Problem description: Copy out, from the data, each line containing the string "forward".

____ Records to use

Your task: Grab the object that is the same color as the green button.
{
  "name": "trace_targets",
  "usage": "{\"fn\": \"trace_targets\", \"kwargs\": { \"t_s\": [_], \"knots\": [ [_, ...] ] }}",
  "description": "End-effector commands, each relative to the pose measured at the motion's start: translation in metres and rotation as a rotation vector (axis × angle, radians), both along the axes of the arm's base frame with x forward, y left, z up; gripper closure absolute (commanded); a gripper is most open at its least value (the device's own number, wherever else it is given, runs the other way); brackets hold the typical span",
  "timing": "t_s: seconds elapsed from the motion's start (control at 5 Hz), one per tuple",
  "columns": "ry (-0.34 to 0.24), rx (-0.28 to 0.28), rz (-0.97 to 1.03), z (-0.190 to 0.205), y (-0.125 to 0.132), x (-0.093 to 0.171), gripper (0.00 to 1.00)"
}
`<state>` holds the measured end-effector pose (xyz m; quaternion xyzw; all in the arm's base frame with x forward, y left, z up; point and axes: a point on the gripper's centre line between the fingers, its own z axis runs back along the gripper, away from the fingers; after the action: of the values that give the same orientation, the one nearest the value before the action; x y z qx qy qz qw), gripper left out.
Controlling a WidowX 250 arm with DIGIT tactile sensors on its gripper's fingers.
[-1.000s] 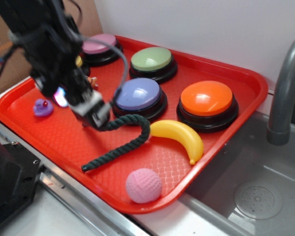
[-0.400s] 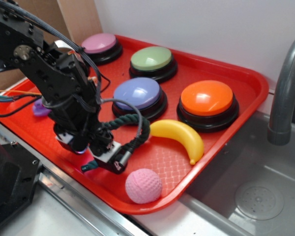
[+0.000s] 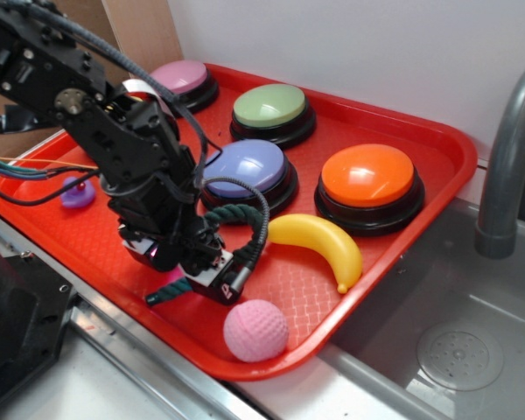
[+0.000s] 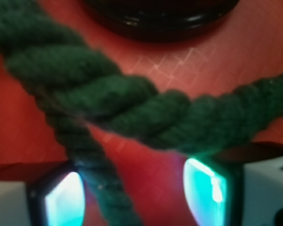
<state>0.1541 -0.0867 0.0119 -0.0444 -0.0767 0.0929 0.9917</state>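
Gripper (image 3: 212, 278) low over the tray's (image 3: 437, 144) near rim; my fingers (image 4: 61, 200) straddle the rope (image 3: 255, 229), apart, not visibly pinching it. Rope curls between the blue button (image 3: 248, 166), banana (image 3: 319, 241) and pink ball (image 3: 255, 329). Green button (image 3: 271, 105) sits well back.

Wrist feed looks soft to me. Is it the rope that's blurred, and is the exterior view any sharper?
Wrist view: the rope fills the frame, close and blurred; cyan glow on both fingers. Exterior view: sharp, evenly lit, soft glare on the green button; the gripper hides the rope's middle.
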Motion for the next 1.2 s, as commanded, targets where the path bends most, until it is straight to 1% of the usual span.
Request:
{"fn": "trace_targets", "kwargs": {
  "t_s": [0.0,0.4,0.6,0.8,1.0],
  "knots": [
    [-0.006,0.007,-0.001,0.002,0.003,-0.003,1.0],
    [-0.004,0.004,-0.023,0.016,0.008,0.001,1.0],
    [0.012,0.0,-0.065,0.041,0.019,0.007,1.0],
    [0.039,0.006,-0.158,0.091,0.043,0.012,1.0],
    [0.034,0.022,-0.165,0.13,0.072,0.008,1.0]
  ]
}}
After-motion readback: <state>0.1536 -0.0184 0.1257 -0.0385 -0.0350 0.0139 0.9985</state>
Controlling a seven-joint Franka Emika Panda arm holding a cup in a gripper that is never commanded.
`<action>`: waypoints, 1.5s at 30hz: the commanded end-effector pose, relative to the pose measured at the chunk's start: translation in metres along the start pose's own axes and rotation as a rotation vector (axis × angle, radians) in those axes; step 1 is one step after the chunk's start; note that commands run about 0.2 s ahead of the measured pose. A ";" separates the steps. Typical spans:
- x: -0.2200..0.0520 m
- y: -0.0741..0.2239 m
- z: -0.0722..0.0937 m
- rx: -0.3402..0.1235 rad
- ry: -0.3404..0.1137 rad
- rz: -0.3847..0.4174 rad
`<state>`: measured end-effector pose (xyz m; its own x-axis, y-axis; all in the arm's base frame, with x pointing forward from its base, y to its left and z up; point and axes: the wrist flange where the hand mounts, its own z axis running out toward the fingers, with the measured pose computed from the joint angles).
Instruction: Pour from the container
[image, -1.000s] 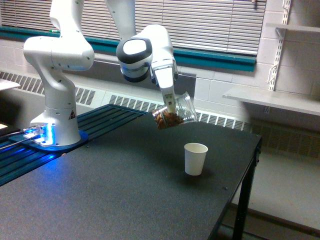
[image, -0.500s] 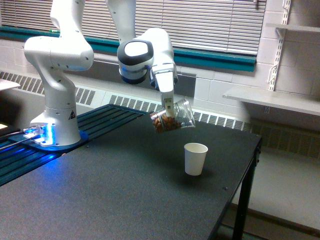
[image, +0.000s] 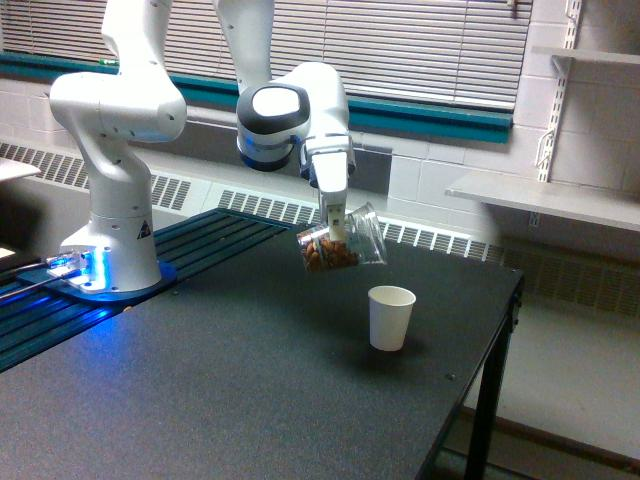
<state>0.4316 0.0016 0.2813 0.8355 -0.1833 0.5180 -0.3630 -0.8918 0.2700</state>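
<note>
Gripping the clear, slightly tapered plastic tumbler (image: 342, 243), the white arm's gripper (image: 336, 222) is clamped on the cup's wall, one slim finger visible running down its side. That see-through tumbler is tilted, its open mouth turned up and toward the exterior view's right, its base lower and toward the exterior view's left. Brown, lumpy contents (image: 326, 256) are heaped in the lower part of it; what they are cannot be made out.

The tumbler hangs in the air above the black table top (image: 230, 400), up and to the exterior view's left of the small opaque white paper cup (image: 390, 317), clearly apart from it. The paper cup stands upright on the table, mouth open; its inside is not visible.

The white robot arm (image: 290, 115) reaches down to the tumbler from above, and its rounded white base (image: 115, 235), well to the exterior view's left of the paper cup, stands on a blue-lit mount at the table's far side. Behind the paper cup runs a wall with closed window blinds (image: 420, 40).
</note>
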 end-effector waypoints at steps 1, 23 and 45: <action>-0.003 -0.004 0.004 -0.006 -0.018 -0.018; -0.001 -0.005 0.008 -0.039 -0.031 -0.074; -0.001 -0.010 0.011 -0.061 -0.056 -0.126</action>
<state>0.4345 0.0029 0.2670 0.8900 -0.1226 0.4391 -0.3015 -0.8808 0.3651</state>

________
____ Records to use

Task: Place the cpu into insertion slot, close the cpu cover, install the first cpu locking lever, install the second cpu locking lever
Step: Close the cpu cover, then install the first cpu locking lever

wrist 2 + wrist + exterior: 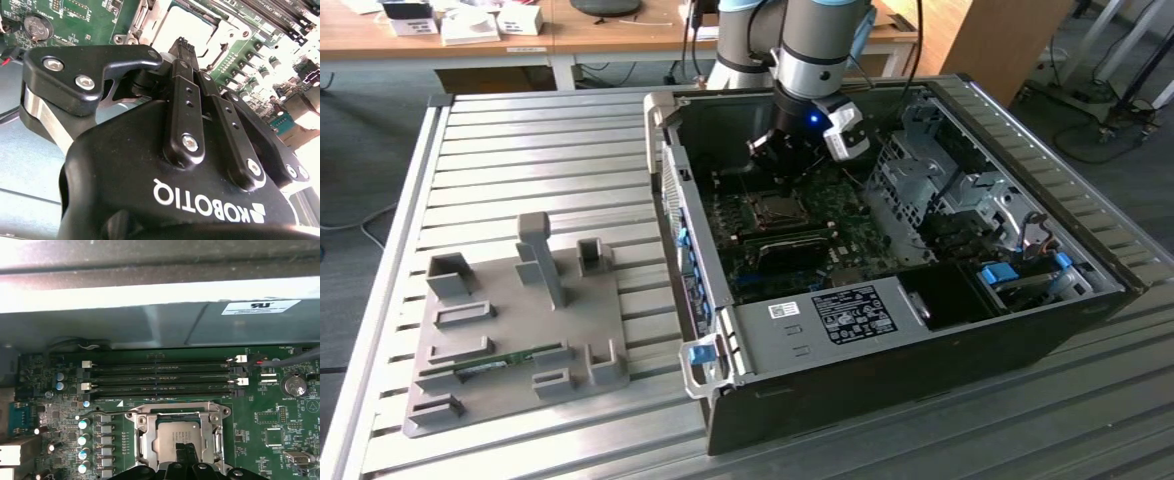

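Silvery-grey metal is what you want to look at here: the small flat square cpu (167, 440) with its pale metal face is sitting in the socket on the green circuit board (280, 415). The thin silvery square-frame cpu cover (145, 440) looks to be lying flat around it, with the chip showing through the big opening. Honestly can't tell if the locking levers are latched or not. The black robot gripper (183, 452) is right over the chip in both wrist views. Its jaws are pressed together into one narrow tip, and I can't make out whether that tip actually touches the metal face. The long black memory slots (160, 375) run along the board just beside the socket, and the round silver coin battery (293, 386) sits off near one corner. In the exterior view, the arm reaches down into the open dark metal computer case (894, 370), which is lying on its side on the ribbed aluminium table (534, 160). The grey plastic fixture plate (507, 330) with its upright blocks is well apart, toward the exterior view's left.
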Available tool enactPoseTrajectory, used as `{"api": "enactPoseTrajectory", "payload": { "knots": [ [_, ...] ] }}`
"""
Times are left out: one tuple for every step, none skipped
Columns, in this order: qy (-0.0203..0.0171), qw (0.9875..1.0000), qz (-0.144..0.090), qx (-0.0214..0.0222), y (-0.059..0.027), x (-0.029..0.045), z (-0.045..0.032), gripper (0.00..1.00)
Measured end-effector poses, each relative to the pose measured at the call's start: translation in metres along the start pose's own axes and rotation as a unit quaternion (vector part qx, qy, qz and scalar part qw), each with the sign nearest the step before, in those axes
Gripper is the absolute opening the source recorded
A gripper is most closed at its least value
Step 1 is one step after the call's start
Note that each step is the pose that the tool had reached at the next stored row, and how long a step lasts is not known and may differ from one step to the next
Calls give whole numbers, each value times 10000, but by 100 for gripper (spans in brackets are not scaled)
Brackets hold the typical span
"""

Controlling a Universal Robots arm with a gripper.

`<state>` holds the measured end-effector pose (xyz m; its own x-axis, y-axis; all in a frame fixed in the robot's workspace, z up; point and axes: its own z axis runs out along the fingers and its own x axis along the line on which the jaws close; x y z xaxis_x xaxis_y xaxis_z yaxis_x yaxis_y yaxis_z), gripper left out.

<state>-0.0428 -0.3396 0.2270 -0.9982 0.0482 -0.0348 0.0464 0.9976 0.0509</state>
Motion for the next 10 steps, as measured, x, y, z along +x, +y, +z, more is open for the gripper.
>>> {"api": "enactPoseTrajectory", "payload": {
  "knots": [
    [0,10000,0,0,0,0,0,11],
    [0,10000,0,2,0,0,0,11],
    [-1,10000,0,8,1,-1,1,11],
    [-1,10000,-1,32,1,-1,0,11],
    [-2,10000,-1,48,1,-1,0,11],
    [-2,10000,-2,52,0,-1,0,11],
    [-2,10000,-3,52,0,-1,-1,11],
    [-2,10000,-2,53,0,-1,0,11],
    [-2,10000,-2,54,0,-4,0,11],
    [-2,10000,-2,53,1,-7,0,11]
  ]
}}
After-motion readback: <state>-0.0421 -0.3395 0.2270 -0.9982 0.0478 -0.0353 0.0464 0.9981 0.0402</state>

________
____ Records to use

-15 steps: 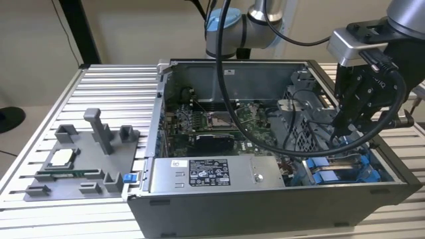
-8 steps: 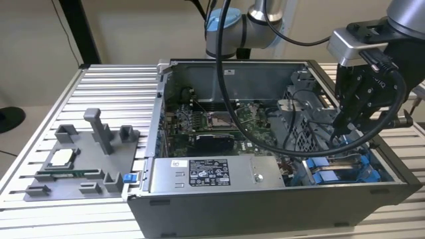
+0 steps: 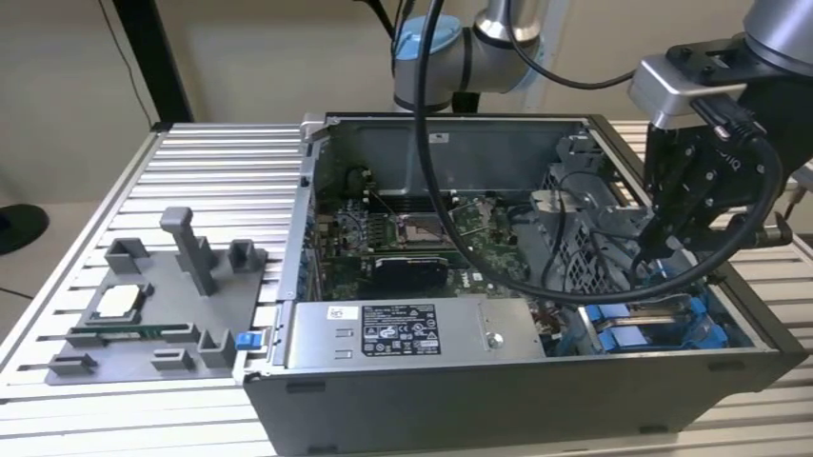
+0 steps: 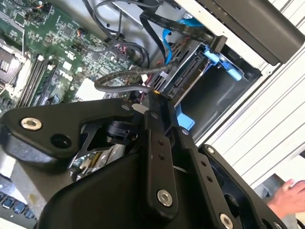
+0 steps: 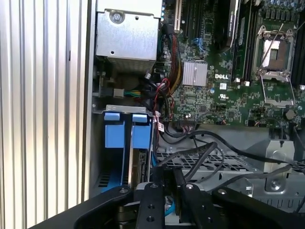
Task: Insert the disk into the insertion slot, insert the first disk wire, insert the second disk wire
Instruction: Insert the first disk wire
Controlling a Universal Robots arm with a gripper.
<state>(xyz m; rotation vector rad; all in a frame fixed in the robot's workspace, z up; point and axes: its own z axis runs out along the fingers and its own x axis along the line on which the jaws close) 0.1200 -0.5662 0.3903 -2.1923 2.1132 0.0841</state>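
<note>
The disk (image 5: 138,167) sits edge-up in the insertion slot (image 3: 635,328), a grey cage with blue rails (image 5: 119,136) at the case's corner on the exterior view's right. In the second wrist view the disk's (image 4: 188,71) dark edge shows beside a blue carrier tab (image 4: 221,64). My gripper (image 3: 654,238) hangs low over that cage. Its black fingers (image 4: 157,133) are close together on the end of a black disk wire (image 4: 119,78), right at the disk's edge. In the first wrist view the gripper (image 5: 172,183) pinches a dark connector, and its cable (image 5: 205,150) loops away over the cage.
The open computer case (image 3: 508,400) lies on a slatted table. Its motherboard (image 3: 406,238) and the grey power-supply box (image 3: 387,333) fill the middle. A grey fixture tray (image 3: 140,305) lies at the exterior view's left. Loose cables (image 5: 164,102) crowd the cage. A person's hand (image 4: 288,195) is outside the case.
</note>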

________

Solution below:
  "description": "End-effector commands, each relative to the pose measured at the motion's start: translation in metres and rotation as a rotation vector (axis × angle, radians), both along the axes of the arm's base frame with x forward, y left, z up; gripper closure absolute (commanded); a gripper is most open at its least value (the device's own number, wherever else it is given, runs the other way); brackets hold the typical span",
`<state>` holds the measured end-effector pose (xyz m; quaternion xyzw; all in the arm's base frame with x forward, y left, z up; point and axes: a point on the gripper's centre line between the fingers, its own z axis runs back along the gripper, away from the fingers; after the action: of the values that give the same orientation, the one nearest the value before the action; x y z qx qy qz qw), gripper left out.
`<state>`: measured end-effector pose (xyz m; its own x-axis, y-axis; all in the arm's base frame, with x pointing forward from its base, y to its left and z up; point and axes: the wrist flange where the hand mounts, its own z axis running out toward the fingers, with the measured pose computed from the joint angles).

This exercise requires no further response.